A few months ago I used the PoC project form Chris and Ionide.ProjInfo and implemented the functionality. The implementation is here: DependencyManager.FsProj, and in the nuget README is explained how to get it working.

It is deployed as a dotnet tool to have all the dependencies in same directory so when registering new dependency manager in fsi everything works.

It could also be used as a dotnet tool to generate load script for fsi if the setup is too complicated.

I didn't test it extensively but it worked for a few samples I tried.

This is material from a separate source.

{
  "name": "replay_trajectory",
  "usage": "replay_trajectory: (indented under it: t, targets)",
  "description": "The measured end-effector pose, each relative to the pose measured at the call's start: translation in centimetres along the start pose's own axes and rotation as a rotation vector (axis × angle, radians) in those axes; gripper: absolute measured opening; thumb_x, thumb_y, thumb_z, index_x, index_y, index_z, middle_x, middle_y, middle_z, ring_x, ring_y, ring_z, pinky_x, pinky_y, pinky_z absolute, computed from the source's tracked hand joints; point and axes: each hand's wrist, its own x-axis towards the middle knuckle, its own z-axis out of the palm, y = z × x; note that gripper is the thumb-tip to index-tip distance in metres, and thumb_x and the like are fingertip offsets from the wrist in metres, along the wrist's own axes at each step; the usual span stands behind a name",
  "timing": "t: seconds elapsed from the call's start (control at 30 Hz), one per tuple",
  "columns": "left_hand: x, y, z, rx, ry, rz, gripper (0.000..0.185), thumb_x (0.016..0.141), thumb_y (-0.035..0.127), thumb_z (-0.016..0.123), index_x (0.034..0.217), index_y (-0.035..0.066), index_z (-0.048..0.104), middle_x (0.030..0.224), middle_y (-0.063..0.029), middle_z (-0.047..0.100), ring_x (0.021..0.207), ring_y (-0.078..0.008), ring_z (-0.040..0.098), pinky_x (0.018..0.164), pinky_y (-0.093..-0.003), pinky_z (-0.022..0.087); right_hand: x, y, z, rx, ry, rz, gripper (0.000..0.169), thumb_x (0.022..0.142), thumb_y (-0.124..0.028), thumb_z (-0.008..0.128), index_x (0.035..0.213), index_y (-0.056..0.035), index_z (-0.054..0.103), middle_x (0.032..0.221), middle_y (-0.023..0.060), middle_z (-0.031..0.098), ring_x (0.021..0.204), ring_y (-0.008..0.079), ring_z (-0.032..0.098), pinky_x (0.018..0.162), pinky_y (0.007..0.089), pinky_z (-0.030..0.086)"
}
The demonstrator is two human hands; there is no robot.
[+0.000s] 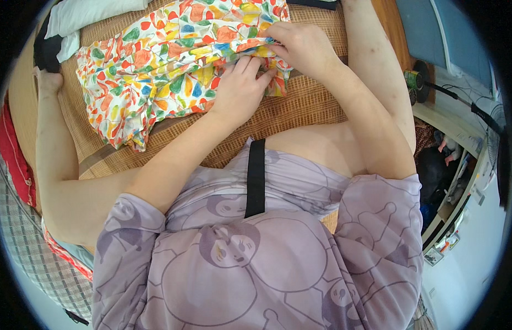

I didn't really used it that much in the end 😅

I am not sure how to move it to fsharp because, I guess, adding Ionide.ProjecInfo as dependency to fsharp is not a good idea. Maybe we could extract the needed functionality?

@ThisFunctionalTom would you like to update it for net7.0 (currently broken with new fsac and net7.0)? I tried to make this update myself, but the projects are not loaded anymore, logging the loader says it is missing obscure dll with ChangeWaves.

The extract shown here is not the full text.